I have a large git repository with binary files scattered over different branches. I want to switch to git-annex mainly for performance reasons, but I don't want to loose my history.

I tried to rewrite the (cloned) repository with git-filter-branch but failed miserably for several reasons:

  • --tree-filter performs its operations in a temporary directory (.git-rewrite/t/) so the symlinks point to the wrong destination (../../.git/annex/).
  • annex log files are stored in .git-annex/ instead of .git-rewrite/t/.git-annex/ so the filter operation misses them

Any suggestions how to proceed?

EDIT 3/2/2010 I finally got it working for my purposes.
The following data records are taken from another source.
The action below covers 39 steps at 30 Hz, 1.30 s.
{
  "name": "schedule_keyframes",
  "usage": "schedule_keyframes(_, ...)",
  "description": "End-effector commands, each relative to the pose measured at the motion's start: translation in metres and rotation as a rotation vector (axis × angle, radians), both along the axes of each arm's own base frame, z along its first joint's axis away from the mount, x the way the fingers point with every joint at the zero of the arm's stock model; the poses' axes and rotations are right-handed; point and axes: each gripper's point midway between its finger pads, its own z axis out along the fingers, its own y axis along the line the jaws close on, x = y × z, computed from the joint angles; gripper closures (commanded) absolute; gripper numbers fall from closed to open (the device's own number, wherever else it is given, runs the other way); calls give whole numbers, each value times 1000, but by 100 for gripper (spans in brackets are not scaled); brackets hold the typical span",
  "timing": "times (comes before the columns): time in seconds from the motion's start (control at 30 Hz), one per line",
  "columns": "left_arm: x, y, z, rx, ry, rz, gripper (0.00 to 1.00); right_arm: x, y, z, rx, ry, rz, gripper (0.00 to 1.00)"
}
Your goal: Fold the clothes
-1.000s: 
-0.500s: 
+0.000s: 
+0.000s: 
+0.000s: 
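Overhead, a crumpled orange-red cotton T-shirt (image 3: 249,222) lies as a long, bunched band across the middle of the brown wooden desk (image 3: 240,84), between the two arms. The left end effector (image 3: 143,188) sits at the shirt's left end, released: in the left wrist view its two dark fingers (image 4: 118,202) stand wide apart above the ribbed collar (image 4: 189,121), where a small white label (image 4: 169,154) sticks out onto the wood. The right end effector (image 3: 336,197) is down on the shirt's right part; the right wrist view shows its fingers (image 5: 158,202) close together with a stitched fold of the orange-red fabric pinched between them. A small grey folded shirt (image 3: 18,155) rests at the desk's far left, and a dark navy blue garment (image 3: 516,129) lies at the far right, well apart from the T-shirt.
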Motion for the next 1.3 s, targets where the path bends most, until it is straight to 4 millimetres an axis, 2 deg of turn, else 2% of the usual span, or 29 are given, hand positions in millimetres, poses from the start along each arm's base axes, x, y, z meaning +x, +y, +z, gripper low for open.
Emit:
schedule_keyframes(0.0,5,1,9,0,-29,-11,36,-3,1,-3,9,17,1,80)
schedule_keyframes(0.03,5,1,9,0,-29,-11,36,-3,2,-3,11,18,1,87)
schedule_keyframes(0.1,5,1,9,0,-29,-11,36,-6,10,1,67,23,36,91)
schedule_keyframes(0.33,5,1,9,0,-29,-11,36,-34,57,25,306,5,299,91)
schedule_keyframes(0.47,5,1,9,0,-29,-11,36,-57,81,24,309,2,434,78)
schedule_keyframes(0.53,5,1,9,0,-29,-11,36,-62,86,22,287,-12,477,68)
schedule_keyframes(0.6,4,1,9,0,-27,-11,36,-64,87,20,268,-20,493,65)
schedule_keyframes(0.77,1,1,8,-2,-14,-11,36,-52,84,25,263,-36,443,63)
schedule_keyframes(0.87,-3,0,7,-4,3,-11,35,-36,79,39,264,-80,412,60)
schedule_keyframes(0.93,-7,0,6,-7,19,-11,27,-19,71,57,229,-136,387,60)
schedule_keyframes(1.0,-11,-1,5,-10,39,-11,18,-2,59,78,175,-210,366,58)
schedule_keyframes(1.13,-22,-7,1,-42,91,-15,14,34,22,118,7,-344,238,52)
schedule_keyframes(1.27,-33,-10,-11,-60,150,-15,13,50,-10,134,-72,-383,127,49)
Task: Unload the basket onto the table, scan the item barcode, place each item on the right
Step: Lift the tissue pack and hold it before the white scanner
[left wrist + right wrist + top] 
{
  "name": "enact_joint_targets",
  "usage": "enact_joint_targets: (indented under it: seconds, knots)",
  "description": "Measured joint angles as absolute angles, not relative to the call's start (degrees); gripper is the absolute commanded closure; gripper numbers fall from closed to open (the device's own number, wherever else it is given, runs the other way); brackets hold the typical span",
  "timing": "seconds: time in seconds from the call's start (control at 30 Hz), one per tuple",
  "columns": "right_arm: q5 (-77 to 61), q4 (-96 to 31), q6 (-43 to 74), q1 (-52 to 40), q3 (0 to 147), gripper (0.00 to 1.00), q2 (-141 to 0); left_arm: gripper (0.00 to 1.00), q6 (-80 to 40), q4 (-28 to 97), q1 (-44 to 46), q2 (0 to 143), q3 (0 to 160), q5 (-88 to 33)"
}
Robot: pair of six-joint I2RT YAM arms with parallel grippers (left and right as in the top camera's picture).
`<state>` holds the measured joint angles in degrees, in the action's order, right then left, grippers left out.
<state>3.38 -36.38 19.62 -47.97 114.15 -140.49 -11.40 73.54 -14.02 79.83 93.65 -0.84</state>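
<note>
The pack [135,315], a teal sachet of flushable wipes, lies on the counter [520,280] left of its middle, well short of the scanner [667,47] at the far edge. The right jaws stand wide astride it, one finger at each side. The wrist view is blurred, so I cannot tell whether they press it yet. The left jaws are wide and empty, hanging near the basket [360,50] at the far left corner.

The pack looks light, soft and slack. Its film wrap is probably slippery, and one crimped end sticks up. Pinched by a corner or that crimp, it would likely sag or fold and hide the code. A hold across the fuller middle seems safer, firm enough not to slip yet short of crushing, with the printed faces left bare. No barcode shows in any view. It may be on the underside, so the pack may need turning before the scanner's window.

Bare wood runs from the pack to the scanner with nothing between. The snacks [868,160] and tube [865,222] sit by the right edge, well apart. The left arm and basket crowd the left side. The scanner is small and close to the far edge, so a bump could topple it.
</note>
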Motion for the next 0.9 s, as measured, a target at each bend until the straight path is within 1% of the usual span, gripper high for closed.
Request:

Hardest part was preserving the branches while injecting the new git annex setup base commit.

Clone repository

git clone original migrate
cd migrate
git checkout mybranch
git checkout master
git remote rm origin

Inject git annex setup base commit and repair branches

git symbolic-ref HEAD refs/heads/newroot
git rm --cached *
git clean -f -d
git annex init master
echo \*.rpm annex.backend=SHA1 >> .gitattributes
git commit -m "store rpms in git annex" .gitattributes
git cherry-pick $(git rev-list --reverse master | head -1)
git rebase --onto newroot newroot master
git rebase --onto master mybranch~1 mybranch
git branch -d newroot

Migrate repository

mkdir .temp
cp .git-annex/* .temp/
MYWORKDIR=$(pwd) git filter-branch \
 --tag-name-filter cat \
 --tree-filter '
    mkdir -p .git-annex;
    cp ${MYWORKDIR}/.temp/* .git-annex/;
    for rpm in $(git ls-files | grep "\.rpm$"); do
        echo;
        git annex add $rpm;
        annexdest=$(readlink $rpm);
        if [ -e .git-annex/$(basename $annexdest).log ]; then
            echo "FOUND $(basename $annexdest).log";
        else
            echo "COPY $(basename $annexdest).log";
            cp ${MYWORKDIR}/.git-annex/$(basename $annexdest).log .git-annex/;
            cp ${MYWORKDIR}/.git-annex/$(basename $annexdest).log ${MYWORKDIR}/.temp/;
        fi;
        ln -sf ${annexdest#../../} $rpm;
    done;
    git reset HEAD .git-rewrite;
    :
    ' -- $(git branch | cut -c 3-)
rm -rf .temp
git reset --hard

TODO:

  • Find a way to repair branches automatically (detect branch points and run appropriate git rebase commands)

I'll be happy to try any suggestions to improve this migration script.

P.S. Is there a way to edit comments?